Jordan-Israel Handshake Signals Major Change

Jordan's course turns from pan-Arabism to securing its own interests, as King Hussein meets with Israeli Prime Minister Rabin

July 25, 1994

ON July 20, 1951, Jordan's King Abdullah was assassinated in Jerusalem, in front of his grandson, because he had been holding secret meetings with Israel. Forty-three years later that grandson, King Hussein, has decided to move from secret talks to open negotiations with the former enemy. He meets today in Washington, D.C., with Prime Minister Yitzhak Rabin, with the ultimate aim of a peace treaty.

King Abdullah's meetings were viewed by many Palestinians as a betrayal of their plight. But the Palestinians have already struck their own deal. And King Hussein, who had stuck to the Arab strategy of a joint approach to negotiations, found that Syria, too, had begun to go its own way.

In a July 9 speech, shortly after a meeting with United States President Clinton, the king indicated publicly for the first time that Jordan would proceed on its own track. A public meeting with Mr. Rabin, he said, was crucial to the ``existence'' of the country.

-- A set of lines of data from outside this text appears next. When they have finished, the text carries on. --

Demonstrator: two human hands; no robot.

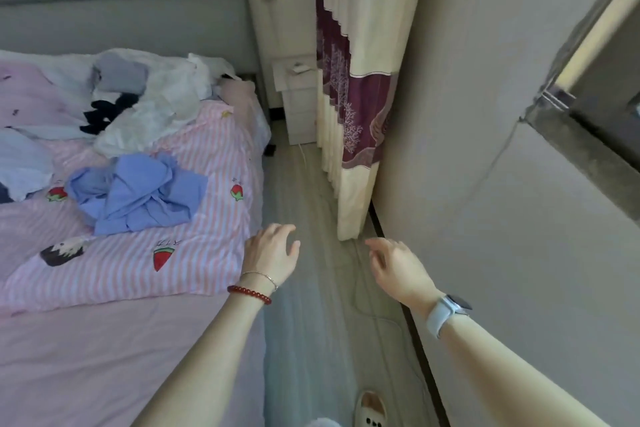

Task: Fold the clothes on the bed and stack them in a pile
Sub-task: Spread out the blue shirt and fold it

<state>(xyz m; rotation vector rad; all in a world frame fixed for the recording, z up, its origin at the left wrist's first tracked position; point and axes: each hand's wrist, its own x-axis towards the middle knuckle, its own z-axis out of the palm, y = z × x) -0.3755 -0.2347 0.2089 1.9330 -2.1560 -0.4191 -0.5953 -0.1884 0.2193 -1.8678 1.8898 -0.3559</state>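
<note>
The person stands in the aisle beside the bed (121, 340), with both arms stretched forward and neither hand holding anything. The left hand (272, 253) hovers over the bed's right edge, its fingers (282, 230) loosely spread and slightly curled; the right hand (398, 263) hangs over the floor (311, 288) near the curtain (360, 114), its fingers also apart and relaxed. The clothes lie unfolded on the striped quilt (194, 253): a crumpled blue shirt (138, 194) sits nearest, left of and beyond the left hand, while a heap of white, grey and dark garments (149, 104) lies farther off by the headboard (121, 10), and a pale piece (20, 166) lies at the far left. No folded pile shows yet, so the task looks to be at its start. The sensible step is probably to reach left for the blue shirt first, since it is closest. To do it well, both hands should take it by the shoulders or hem, shake it flat, and spread it on the bare near part of the bed, where there is room to fold and begin the stack away from the heap.
</note>
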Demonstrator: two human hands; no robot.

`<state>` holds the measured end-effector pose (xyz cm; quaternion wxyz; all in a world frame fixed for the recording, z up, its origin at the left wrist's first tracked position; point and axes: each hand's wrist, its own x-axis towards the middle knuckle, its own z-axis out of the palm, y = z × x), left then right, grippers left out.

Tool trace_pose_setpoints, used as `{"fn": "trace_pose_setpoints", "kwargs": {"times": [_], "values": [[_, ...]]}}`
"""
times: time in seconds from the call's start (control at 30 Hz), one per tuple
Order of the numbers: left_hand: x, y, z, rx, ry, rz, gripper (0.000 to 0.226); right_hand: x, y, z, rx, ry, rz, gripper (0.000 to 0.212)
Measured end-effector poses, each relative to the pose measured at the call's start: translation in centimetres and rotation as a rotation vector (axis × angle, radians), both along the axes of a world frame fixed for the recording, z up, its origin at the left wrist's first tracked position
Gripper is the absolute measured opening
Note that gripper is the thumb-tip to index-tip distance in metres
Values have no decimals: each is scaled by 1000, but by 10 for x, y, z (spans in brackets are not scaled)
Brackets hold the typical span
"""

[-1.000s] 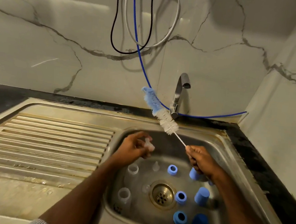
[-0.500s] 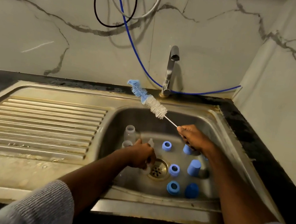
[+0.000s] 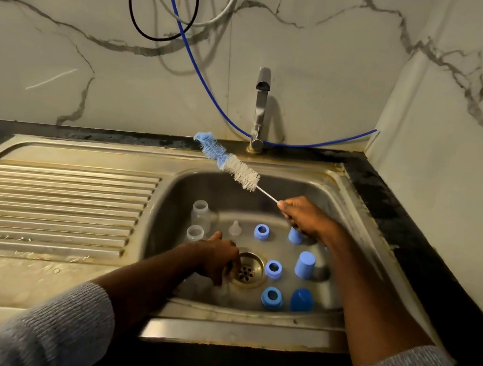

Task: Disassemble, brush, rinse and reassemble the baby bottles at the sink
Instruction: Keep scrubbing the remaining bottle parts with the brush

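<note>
My right hand [image 3: 302,216] grips the wire handle of the bottle brush [image 3: 230,165], whose blue and white bristles point up and left over the sink's back rim. My left hand [image 3: 218,259] is low in the basin, fingers curled just left of the drain [image 3: 250,270]; a pale, blurred clear nipple shows under them. Another clear nipple [image 3: 234,228] stands on the basin floor. Two clear bottles [image 3: 201,213] [image 3: 194,233] stand upright at the basin's left. Three blue rings [image 3: 261,231] [image 3: 273,269] [image 3: 272,298] and blue caps [image 3: 304,264] [image 3: 302,300] lie right of the drain.
The steel sink [image 3: 348,200] has a ribbed drainboard [image 3: 53,207] on its left. The tap [image 3: 260,107] stands behind the basin with no water running. Black, white and blue cables [image 3: 203,80] hang down the marble wall. A dark counter [image 3: 424,246] borders the right.
My left hand dropped from in front of the brush, where it pinched a clear nipple, to the basin floor beside the drain. My right hand kept hold of the brush and barely moved.
</note>
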<state>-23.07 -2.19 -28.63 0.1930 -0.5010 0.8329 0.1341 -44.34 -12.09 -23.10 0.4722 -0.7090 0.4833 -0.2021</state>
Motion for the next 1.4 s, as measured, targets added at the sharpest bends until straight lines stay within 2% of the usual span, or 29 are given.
{"fn": "trace_pose_setpoints", "kwargs": {"times": [0.1,0.17,0.27,0.43,0.7,0.87,0.97,1.03,1.17,1.27,1.33,1.4], "values": [[1,-3,4,-115,228,141,32,-5,-3,1,30,34,-16,44],[-6,-8,6,-153,319,154,29,-8,-5,3,49,63,-24,42],[-31,-15,5,-50,289,84,39,-11,-5,6,80,80,-21,37],[-66,-28,-10,97,197,-50,60,-12,-1,9,143,82,31,13],[-78,-23,-26,60,168,-155,52,5,-6,5,67,50,68,24],[-78,-21,-23,24,251,-158,40,6,-3,7,40,70,78,23],[-66,-22,-10,-125,495,31,40,2,-3,8,33,26,35,25],[-49,-25,12,-214,776,255,41,1,-4,11,22,-28,9,27],[-9,-17,60,-246,1591,765,33,10,-3,15,16,-142,-41,30],[9,-6,72,-89,2151,971,28,23,1,22,58,-217,-24,30],[17,-6,70,76,2317,1132,38,31,7,26,44,-225,-20,29],[20,-8,69,213,2297,1284,47,36,14,29,1,-212,-8,29]]}}
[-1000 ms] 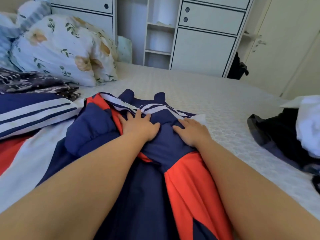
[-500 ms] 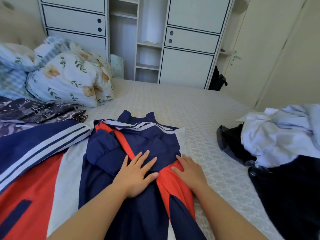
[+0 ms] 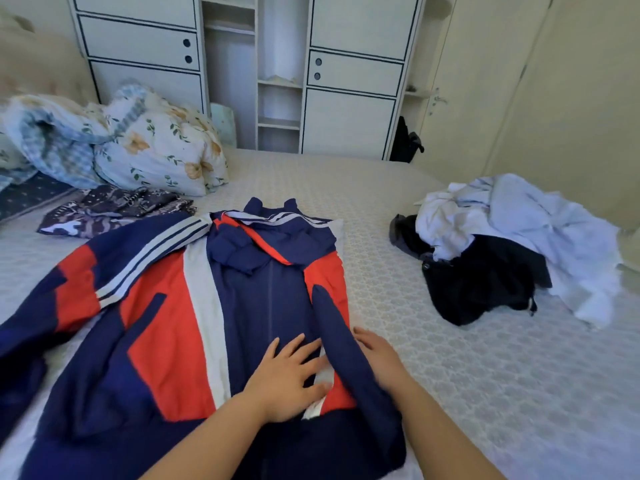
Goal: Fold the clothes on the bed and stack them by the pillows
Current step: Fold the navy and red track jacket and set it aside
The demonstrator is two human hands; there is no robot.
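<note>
Both your hands had slid down the jacket (image 3: 221, 306) lying mid-bed, left hand (image 3: 287, 379) spread flat, right hand (image 3: 377, 358) flat beside the folded sleeve (image 3: 349, 362), which could slip loose if unpinned.

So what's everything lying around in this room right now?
jacket: one, navy, red and white, spread on the near side of the bed
bed: one, pale patterned cover
floral pillows: a heap, white and blue, far left
patterned clothes: a few, dark blue, by the pillows
unfolded pile: one, white and black garments, right
wardrobe: one, white, behind the bed
left hand: flat on the jacket
right hand: at the folded sleeve
</note>
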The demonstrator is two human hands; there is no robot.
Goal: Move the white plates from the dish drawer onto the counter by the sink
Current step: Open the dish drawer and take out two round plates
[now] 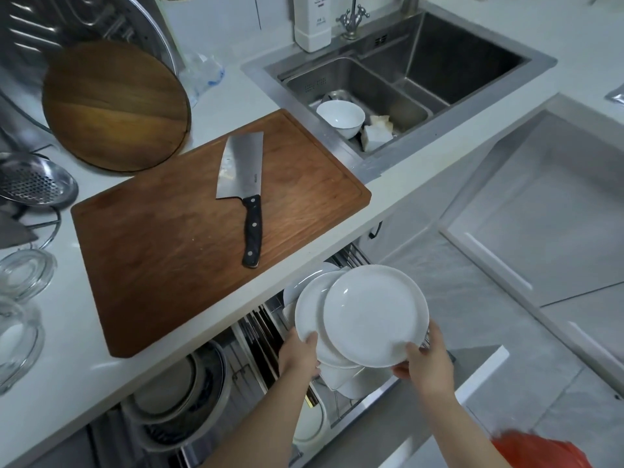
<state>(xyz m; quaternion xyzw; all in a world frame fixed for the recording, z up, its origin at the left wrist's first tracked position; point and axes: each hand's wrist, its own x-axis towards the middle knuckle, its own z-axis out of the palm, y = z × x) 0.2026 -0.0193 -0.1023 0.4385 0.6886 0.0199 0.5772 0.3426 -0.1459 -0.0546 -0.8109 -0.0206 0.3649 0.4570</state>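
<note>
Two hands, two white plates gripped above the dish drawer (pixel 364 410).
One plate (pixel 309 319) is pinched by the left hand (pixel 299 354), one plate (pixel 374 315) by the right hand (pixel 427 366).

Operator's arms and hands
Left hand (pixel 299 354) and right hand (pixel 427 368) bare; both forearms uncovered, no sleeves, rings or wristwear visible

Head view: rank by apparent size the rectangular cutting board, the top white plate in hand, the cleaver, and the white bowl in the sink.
1. rectangular cutting board
2. top white plate, though nearness to the camera enlarges it
3. cleaver
4. white bowl, farthest away, so probably understated
</note>
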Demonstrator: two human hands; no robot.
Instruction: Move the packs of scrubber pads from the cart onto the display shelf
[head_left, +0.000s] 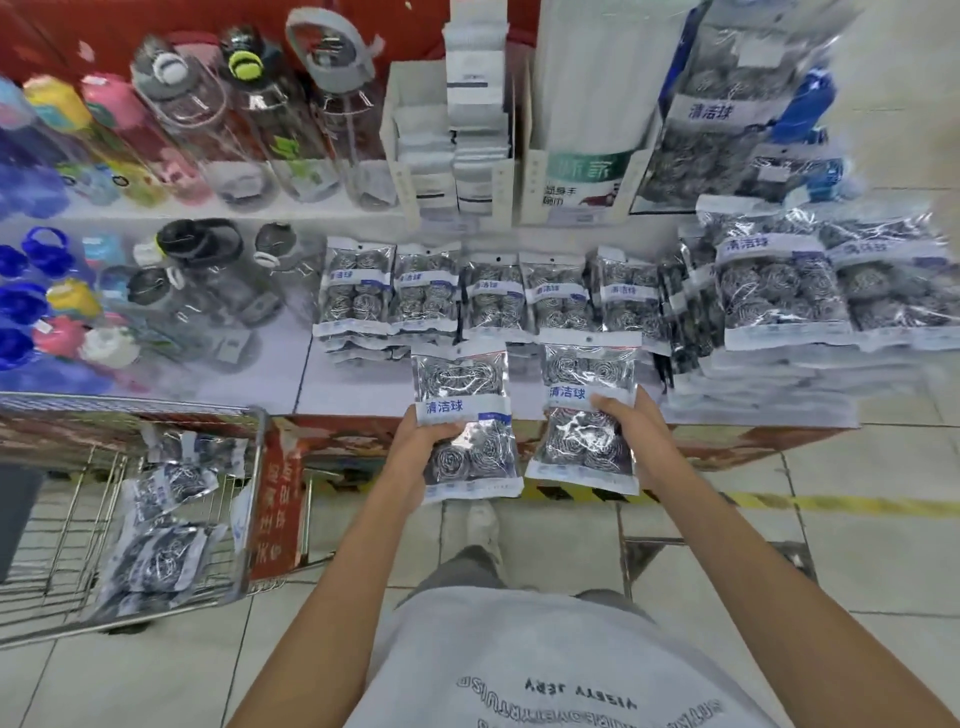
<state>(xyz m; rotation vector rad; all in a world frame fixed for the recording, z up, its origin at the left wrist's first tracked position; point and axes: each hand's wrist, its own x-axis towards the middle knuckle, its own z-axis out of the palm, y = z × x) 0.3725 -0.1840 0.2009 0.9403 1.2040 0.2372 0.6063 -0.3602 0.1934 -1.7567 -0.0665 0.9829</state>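
Both bare arms reach forward from the body, angled slightly inward, elbows low and wrists higher. The left hand (415, 441) is turned palm-in, its thumb lying over the front of a pack (467, 421) and its fingers hidden behind it. The right hand (631, 423) mirrors it, thumb across the front of a second pack (587, 410), fingers tucked behind. The hands sit level with each other, near but apart.

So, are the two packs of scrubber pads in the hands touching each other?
Apart. The head view shows a strip of floor and shelf edge between the left-hand pack and the right-hand pack, each gripped by its own hand, left hand and right hand.
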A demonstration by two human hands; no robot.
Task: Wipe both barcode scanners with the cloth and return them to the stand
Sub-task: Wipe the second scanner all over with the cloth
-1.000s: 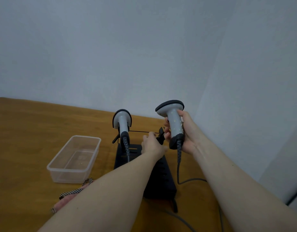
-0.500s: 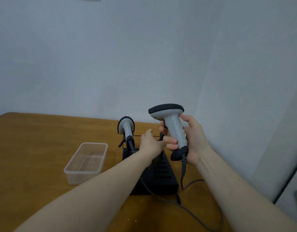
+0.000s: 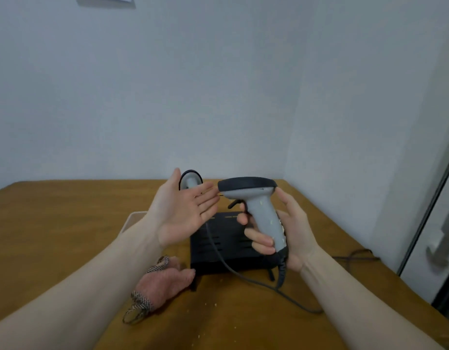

The US, he said, had promised to write off Jordan's foreign debts and resume military assistance if progress was made with Israel.

Jordanians also hope the US meeting with Rabin will place Jordanian-US relations on a normal track again, and open the door for reconciliation with the Gulf states, which have ostracized Jordan since the Gulf war.

The king has long known, officials say, that declaring a readiness to sign a peace treaty with Israel was the price for easing the economic and political pressures Jordan has been under since he refused to join the US-led coalition against Iraq.

Initially, the king argued he could not sign a treaty prior to an agreement over the future of the Israeli-occupied West Bank and Gaza Strip. That argument was undermined when the Palestine Liberation Organization signed a limited Palestinian autonomy deal with Israel on Sept. 13, 1993: ``The pressures actually intensfied following the agreement. From the US viewpoint, the Palestinians had already reached a deal and there was no reason for Jordan not to,'' says a Jordanian official.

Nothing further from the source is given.